The social model of disability is a useful tool for explaining the challenges presented to disabled people by their external environment, as well as a practical strategy for developing inclusive provision in higher education. It theorises disability as a product of the barriers individuals face as a result of environmental and attitudinal factors rather than situating the problem with the individual.
This is distinct from the earlier medical model, which suggested that the ‘problem’ of disability resides with the disabled person rather than with society. This earlier model presents risks of social isolation, low expectations, and a focus on impairment above any other aspects of the person's identity.
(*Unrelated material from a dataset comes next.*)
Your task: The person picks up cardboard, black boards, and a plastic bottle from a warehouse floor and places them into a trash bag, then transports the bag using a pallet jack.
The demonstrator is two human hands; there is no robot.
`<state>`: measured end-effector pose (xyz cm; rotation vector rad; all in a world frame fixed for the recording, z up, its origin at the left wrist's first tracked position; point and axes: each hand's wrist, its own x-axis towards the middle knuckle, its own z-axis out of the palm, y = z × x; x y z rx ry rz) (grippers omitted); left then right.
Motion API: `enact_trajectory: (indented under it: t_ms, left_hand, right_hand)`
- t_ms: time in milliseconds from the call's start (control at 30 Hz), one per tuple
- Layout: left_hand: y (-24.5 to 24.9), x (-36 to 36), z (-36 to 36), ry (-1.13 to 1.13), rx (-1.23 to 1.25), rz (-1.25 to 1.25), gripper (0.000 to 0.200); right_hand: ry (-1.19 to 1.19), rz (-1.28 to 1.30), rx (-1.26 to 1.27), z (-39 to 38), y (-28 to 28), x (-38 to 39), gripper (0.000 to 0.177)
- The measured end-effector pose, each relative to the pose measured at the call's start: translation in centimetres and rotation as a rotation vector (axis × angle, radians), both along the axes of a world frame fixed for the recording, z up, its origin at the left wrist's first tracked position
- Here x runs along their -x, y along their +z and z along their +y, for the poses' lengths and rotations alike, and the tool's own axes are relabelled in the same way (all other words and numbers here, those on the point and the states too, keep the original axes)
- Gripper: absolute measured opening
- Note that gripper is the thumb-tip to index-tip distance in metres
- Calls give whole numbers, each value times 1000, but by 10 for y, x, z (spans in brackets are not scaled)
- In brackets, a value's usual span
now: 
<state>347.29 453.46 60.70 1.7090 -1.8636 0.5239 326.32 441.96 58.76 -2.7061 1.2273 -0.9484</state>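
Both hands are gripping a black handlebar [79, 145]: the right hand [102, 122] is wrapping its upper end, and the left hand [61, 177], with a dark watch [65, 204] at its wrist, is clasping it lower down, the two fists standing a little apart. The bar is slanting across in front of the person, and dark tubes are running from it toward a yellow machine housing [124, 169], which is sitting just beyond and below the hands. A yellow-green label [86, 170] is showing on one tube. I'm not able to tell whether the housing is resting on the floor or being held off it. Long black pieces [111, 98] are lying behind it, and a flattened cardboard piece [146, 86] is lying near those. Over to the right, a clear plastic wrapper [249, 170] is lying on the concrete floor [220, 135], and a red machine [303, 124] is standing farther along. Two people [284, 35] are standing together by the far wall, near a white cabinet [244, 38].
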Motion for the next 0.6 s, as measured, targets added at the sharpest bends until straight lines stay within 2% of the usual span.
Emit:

This is a helpful distinction as, for the most part, barriers can be removed and, since the Equality Act (2010), are required to be dealt with in a timely way. Many barriers, when removed, allow greater participation for a number of individuals, including those who are not disabled people. Examples would include the provision of electronic copies of lecture materials in advance and the networking of assistive technology software.
This is also why the ADRC uses the form ‘students with…’ when describing an individual student where it is appropriate to name their impairment, and the term 'disabled student(s)' when speaking collectively. The ADRC recognises that preferences around language vary from country to country.
The ADRC adopts the Social Model approach in alignment with the Equality Act (2010), the Quality Assurance Agency (QAA), and the General Medical Council (GMC).